- What you will do: Scan the records below for the line with "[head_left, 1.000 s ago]" and the line with "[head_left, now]". Repeat those two lines and every line between them exactly, and nothing else.

Start of Listed records

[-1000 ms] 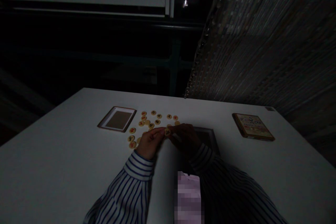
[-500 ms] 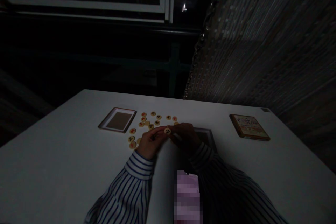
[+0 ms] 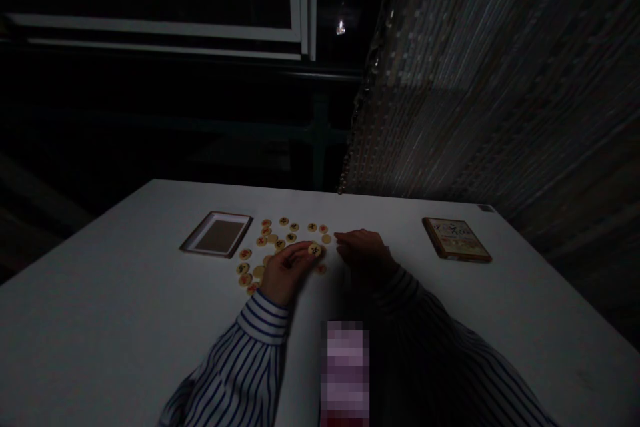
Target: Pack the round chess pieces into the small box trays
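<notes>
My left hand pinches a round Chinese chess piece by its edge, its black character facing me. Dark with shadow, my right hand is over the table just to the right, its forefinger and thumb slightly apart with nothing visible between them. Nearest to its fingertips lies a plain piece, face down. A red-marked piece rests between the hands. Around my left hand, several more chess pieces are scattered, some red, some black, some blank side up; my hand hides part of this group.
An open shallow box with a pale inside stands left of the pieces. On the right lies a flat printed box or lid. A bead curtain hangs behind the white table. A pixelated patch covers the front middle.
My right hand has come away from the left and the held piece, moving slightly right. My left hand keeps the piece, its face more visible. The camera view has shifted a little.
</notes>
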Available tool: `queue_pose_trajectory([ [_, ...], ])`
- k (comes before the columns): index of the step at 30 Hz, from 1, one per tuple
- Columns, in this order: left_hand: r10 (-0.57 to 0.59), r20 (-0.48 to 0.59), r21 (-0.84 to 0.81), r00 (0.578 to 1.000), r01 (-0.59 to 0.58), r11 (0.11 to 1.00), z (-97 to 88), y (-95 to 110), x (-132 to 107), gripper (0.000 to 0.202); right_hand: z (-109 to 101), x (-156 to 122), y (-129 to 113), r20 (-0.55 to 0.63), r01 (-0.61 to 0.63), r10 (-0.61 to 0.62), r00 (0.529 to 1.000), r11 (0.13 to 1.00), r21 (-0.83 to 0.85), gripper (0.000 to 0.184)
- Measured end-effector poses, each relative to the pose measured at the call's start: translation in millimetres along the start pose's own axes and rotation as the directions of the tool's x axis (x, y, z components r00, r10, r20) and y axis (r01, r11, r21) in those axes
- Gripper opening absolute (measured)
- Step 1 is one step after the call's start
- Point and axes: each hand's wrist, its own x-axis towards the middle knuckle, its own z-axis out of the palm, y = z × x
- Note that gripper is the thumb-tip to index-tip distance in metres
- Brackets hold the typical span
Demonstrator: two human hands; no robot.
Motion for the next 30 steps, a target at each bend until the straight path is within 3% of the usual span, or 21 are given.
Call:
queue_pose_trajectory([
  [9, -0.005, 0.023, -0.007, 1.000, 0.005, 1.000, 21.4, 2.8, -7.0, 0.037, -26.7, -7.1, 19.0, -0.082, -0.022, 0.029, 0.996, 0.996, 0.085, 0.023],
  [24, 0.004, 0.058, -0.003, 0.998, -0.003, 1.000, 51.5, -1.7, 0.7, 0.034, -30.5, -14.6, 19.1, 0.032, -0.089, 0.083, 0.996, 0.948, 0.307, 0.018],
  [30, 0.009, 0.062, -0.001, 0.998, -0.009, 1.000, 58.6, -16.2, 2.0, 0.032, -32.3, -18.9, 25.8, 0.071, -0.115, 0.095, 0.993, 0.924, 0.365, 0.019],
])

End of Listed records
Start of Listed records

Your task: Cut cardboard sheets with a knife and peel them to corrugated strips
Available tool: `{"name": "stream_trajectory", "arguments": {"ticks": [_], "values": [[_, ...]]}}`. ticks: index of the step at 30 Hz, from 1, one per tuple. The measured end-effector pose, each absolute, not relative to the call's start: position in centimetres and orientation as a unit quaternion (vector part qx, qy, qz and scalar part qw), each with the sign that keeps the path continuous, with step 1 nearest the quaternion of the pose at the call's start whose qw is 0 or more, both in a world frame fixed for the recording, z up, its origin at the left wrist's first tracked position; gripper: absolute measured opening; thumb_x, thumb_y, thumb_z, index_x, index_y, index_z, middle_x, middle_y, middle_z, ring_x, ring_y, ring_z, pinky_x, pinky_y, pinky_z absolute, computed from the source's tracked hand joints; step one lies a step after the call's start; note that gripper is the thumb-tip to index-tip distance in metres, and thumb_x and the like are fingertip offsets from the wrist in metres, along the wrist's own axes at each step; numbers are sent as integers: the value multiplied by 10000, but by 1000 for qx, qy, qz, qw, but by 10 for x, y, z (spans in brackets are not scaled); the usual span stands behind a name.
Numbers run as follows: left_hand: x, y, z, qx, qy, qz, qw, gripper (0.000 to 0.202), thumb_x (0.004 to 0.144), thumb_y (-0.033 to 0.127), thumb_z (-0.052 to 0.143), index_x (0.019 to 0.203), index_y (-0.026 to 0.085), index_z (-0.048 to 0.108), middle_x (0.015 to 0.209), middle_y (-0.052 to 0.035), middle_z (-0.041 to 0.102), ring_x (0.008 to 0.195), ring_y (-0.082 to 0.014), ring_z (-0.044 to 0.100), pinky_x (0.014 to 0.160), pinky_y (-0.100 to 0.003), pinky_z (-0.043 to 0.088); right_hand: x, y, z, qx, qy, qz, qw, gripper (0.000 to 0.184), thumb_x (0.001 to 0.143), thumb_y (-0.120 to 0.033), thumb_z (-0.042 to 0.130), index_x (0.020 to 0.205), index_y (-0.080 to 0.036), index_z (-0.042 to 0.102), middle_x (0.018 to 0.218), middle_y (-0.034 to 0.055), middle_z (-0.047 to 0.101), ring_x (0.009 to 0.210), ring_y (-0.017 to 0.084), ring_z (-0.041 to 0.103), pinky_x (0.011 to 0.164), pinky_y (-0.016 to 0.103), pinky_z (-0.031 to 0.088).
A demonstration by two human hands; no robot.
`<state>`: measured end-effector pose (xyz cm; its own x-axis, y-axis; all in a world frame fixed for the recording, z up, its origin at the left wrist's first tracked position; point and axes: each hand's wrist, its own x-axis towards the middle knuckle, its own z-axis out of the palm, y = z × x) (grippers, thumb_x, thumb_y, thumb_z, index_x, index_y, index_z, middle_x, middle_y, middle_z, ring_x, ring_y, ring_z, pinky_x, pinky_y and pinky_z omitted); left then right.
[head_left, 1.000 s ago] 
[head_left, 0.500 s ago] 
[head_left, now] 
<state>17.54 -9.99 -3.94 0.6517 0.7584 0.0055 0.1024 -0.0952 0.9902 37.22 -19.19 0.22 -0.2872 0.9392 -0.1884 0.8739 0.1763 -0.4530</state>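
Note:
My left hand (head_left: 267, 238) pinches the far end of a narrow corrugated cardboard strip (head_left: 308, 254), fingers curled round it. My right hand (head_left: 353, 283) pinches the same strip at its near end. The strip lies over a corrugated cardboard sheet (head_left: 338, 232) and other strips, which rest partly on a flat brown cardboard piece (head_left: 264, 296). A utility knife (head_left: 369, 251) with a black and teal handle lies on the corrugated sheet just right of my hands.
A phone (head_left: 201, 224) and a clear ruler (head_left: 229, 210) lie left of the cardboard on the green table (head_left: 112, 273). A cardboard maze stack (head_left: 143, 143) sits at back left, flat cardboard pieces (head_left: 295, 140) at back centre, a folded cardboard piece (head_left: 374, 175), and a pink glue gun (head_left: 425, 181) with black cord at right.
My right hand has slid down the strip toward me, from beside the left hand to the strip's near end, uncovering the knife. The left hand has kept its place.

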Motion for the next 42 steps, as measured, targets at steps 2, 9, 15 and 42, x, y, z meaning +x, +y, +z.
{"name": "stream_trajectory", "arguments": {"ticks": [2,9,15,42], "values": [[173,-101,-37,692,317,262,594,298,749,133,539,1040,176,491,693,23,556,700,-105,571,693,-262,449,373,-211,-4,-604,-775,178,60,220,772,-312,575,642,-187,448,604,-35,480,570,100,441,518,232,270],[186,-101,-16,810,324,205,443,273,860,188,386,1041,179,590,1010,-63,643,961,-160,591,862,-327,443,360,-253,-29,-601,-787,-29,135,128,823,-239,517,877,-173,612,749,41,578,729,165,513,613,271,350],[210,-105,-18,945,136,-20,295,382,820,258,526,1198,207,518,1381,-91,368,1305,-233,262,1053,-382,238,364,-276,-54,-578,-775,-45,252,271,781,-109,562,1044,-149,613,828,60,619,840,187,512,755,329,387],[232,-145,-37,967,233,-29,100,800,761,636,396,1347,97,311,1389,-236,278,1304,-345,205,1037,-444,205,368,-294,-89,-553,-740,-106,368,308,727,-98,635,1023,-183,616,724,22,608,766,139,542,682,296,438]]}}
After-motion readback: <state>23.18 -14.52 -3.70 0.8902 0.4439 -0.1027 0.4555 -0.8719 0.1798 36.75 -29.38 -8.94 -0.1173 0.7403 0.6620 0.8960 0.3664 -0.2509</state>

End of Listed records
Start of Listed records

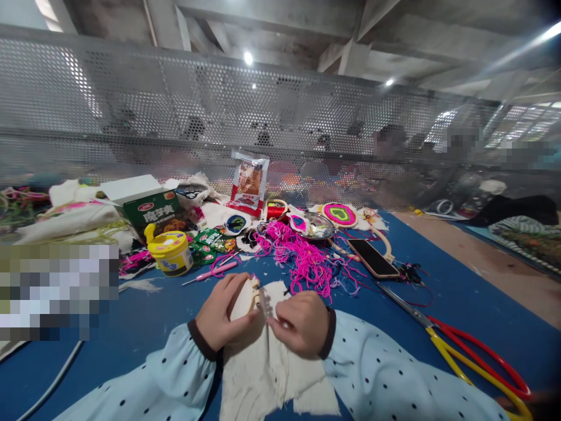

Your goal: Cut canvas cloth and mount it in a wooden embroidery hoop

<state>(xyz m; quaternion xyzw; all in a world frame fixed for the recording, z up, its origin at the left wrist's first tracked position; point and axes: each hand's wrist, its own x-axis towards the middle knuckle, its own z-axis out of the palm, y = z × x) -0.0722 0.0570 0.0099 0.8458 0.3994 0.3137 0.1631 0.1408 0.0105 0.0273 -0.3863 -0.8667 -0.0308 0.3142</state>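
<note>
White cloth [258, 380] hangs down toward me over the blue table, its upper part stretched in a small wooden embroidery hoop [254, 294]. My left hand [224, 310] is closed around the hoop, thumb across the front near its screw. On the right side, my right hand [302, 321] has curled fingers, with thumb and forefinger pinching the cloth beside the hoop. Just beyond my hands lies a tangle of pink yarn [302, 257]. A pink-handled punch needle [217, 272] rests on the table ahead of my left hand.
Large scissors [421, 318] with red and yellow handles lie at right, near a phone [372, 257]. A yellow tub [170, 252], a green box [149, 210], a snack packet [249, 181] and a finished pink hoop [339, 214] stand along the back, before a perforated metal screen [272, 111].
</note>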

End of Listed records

- Result below:
[head_left, 1.000 s ago] 
[head_left, 0.500 s ago] 
[head_left, now] 

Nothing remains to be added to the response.